紛争地域に自衛隊が派遣された場合、今後、米国を敵視するテロリストから日本がテロの標的になる可能性も出て来るという。さらに、トランプは自分の支持者に多い米国人農家の利益のために極端な政策を押し付けてくる可能性が強い。

 

「トランプは米国の農産品関税を一気にゼロにしろと言ってくるでしょうね。そうなると牛肉にとどまらず、豚肉や米などあらゆる米国産の農畜産物が雪崩れ込んでくるでしょう。日本の農家は、ほとんどが廃業ということになりかねません」(前出・森永さん)

 

女性にとっては大事な「移動の足」である軽自動車も値上がりするかもしれない。国際ジャーナリストの小西克哉さんは「軽自動車を優遇する税制が米国車の日本進出を妨げているという理屈で、税制度に文句を言う可能性があります」と語る。
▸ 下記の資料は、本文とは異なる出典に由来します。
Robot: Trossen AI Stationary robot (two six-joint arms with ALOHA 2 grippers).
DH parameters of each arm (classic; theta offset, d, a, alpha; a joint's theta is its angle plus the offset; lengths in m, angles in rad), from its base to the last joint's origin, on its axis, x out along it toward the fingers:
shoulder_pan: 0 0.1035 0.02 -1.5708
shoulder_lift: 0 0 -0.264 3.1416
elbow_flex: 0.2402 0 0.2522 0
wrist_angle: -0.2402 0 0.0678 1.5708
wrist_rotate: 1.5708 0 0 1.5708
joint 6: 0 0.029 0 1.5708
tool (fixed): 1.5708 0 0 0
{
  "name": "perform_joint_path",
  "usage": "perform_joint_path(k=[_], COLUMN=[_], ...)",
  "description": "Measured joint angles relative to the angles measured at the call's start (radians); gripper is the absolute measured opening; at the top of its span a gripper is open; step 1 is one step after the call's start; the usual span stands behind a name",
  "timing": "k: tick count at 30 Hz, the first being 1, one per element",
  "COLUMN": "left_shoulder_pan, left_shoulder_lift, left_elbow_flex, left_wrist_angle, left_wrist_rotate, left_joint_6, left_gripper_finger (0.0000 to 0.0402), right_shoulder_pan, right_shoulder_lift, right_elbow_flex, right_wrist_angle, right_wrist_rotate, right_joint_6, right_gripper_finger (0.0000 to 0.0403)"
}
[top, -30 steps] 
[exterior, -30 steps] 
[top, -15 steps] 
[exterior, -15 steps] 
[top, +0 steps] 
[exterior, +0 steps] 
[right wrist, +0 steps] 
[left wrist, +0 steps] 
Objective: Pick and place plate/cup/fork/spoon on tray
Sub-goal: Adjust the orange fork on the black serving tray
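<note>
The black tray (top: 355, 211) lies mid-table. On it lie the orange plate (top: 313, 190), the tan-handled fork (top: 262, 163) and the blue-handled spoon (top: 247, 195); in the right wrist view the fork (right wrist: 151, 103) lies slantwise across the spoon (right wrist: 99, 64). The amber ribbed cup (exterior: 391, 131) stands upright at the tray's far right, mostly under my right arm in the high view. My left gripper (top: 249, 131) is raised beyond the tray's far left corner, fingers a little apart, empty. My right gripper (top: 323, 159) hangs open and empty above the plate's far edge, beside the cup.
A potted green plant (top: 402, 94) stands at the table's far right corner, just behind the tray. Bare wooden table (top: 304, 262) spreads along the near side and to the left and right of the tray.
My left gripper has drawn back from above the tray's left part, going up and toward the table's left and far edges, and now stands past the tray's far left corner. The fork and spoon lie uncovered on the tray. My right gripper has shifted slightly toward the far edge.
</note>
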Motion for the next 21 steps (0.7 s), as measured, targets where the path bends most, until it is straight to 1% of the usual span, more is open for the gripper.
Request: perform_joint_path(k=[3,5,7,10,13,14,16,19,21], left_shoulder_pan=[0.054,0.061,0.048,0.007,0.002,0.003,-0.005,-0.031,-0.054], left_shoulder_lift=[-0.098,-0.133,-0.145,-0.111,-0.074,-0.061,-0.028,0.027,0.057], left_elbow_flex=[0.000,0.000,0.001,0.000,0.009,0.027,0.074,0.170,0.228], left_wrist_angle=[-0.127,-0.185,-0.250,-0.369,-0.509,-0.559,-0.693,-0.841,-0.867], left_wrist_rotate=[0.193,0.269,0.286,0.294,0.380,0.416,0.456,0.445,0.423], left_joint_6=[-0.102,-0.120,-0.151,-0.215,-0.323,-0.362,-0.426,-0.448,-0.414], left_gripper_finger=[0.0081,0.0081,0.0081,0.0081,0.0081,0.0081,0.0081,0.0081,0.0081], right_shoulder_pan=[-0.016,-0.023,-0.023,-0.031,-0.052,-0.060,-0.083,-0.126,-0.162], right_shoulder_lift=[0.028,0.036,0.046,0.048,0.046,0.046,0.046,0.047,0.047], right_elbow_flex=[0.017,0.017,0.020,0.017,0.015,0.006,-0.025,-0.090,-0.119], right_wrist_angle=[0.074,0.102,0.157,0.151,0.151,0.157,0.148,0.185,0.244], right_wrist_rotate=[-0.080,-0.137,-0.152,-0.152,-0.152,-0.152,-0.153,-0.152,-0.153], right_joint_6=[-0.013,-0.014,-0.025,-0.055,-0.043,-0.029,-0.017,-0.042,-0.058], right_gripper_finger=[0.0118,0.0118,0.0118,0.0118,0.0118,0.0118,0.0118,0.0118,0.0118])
この予測でトランプに呆れるのは、テレビプロデューサーのデーブ・スペクターさんだ。

 

「トランプはアメ車を買えと言ってくるでしょうが、あんなデカくて日本の道路で扱いにくい車、所ジョージさん以外は買いません。トランプは金持ちだから自分で車を運転しません。アメ車の性能もどんなものか知らないんです」

 

虎の子の私たちの年金もすでに危機にさらされている。

 

「我々の年金を運用する年金積立金管理運用独立行政法人(GPIF)が米国のインフラ事業に投資し、米国国内の数十万人の雇用創出に繋げていくという構想があります。130兆円の運用資金のうち5%まで海外運用が認められていますから、単純計算で最大6.5兆円もの年金が米国に貢がれることになります」(前出・森永さん)

 

子供の命や食の安全をおびやかし、老後の年金も溶かそうとするなんてトランプはまさに「女性の敵」。東京大学東洋文化研究所教授の安冨歩さんはこう強調する。

 

「女性蔑視はトランプ氏が大っぴらにやっているから非難されているだけで日本も似たようなものです。安倍首相ともそういう面で共鳴するのでは?女性が輝く社会、多様性のある社会なんて言ってますけど、安倍首相は本音ではそう思っていませんから。これから大手を振って女性蔑視的な政策が日本でも出てくる可能性があります」

 

こんなトランプ氏に対抗する術はあるのだろうか。堤さんは最後に「トランプ氏のトンデモ要求が出てきても日本は自分たちの利益を第一に考えて、きちんとアメリカに要求を伝えていく必要があります。日本にとっても日米関係を見直すチャンスなのです」と語る。安倍首相には、女性はもちろん日本国民全体を第一に守るリーダーであってほしいものだ。